Which lines run from the one containing "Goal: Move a" through the end of the entries? Restate them word for word, and only those.

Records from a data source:
+===+
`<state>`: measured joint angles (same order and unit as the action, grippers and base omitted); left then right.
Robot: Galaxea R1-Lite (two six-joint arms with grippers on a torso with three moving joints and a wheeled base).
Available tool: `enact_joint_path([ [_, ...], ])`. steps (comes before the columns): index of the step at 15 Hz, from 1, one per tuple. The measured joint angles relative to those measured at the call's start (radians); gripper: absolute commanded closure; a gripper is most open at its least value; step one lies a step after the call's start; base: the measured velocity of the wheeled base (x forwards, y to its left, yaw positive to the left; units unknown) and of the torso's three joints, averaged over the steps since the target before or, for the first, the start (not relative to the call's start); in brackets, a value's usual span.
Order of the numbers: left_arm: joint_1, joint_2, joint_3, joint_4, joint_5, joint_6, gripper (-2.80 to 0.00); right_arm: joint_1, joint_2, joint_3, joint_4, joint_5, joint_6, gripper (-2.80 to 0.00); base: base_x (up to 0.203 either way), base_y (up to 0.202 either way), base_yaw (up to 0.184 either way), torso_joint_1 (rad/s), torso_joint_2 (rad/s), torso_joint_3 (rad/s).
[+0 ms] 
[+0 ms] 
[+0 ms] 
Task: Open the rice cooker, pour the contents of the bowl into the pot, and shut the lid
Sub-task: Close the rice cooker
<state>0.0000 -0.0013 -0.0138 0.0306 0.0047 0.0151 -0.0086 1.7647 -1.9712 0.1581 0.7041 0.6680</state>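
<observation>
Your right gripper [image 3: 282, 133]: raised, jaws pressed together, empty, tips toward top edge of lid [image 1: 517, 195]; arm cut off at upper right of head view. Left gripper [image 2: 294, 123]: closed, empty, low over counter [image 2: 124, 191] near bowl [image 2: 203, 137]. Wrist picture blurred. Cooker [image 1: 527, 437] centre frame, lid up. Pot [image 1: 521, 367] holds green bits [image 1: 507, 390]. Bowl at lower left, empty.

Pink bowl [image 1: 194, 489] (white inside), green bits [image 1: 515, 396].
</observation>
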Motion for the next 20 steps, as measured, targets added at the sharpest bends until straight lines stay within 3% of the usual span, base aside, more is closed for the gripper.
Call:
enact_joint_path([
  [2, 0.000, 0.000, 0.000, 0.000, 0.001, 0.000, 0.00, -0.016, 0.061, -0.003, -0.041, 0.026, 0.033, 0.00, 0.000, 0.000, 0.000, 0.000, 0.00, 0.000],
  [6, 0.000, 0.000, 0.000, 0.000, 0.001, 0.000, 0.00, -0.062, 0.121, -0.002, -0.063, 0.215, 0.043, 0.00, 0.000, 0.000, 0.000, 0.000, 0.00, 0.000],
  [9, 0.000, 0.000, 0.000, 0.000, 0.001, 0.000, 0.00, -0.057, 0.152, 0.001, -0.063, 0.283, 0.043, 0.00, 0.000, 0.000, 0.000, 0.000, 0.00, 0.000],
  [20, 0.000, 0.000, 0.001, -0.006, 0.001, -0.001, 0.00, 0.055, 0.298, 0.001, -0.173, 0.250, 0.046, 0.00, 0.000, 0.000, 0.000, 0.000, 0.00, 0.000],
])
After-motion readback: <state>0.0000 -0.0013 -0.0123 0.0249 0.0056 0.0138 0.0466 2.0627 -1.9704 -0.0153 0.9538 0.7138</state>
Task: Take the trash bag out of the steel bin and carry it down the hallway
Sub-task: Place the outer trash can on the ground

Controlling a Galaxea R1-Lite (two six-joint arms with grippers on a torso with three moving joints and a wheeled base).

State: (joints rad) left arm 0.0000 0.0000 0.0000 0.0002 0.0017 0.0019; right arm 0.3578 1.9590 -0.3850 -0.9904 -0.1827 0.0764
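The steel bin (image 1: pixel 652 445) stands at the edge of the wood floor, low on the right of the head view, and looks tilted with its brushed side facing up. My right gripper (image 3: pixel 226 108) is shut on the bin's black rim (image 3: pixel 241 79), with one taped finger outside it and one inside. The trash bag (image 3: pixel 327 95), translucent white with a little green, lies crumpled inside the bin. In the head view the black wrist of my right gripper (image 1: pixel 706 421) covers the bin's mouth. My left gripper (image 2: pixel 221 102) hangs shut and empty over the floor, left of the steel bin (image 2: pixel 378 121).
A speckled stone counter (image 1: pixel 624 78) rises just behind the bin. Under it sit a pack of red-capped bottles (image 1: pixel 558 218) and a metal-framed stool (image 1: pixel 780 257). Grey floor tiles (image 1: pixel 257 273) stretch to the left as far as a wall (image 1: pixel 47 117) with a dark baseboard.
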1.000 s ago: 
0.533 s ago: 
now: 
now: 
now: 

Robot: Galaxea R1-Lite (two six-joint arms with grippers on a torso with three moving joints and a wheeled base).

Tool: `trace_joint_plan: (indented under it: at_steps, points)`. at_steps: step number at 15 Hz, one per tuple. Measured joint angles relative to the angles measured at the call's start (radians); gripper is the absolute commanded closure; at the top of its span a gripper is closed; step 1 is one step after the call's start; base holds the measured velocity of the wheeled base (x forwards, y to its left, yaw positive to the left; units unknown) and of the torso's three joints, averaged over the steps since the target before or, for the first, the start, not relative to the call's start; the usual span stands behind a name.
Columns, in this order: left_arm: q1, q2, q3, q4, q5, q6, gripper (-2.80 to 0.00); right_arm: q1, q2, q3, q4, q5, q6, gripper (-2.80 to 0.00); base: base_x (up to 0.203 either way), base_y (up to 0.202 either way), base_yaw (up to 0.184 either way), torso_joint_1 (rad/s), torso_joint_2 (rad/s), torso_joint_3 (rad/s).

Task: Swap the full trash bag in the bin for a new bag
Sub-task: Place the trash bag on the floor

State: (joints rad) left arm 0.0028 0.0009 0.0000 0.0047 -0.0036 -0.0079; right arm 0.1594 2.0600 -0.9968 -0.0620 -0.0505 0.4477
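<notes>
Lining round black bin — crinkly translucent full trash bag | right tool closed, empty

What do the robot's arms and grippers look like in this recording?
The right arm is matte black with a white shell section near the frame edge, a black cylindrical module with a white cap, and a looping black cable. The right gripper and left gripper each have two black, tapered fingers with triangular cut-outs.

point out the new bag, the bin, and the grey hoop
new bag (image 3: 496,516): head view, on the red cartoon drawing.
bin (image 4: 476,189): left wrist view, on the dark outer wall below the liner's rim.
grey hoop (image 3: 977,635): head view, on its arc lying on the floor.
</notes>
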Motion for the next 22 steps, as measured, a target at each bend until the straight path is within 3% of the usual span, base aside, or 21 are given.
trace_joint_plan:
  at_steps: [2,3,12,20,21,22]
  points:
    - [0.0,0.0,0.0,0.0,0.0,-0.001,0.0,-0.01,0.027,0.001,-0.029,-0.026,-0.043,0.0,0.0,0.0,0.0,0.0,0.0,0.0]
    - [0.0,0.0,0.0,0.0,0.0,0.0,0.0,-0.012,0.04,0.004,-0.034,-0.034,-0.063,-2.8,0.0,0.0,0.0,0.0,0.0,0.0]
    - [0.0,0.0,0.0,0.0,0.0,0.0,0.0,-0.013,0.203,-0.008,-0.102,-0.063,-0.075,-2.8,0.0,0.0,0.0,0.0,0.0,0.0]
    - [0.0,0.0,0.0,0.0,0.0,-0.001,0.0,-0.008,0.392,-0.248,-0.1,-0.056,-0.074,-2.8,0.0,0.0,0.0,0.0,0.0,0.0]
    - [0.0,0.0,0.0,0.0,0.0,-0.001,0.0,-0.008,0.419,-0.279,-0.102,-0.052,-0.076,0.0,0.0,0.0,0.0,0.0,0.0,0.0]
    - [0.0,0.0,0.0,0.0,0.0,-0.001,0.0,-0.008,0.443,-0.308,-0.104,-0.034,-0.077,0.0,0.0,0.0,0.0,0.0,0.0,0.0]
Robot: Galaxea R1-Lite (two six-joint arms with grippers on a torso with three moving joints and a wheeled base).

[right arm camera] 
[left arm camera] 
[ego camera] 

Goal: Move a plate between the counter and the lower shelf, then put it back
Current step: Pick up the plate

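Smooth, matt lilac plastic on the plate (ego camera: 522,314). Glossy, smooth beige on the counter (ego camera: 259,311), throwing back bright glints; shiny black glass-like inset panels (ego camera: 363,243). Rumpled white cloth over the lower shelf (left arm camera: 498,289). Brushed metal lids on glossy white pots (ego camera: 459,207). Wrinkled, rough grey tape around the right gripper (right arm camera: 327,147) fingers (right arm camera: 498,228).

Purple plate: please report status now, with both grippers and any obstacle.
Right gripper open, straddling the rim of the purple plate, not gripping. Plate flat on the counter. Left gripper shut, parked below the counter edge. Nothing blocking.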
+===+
**Result**
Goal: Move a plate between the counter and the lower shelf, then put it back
Current step: Pick up the plate

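Smooth, matt lilac plastic on the plate (ego camera: 522,314). Glossy, smooth beige on the counter (ego camera: 259,311), throwing back bright glints; shiny black glass-like inset panels (ego camera: 363,243). Rumpled white cloth over the lower shelf (left arm camera: 498,289). Brushed metal lids on glossy white pots (ego camera: 459,207). Wrinkled, rough grey tape around the right gripper (right arm camera: 327,147) fingers (right arm camera: 498,228).

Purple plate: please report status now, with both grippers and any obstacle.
Right gripper open, straddling the rim of the purple plate, not gripping. Plate flat on the counter. Left gripper shut, parked below the counter edge. Nothing blocking.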

This answer is complete as written.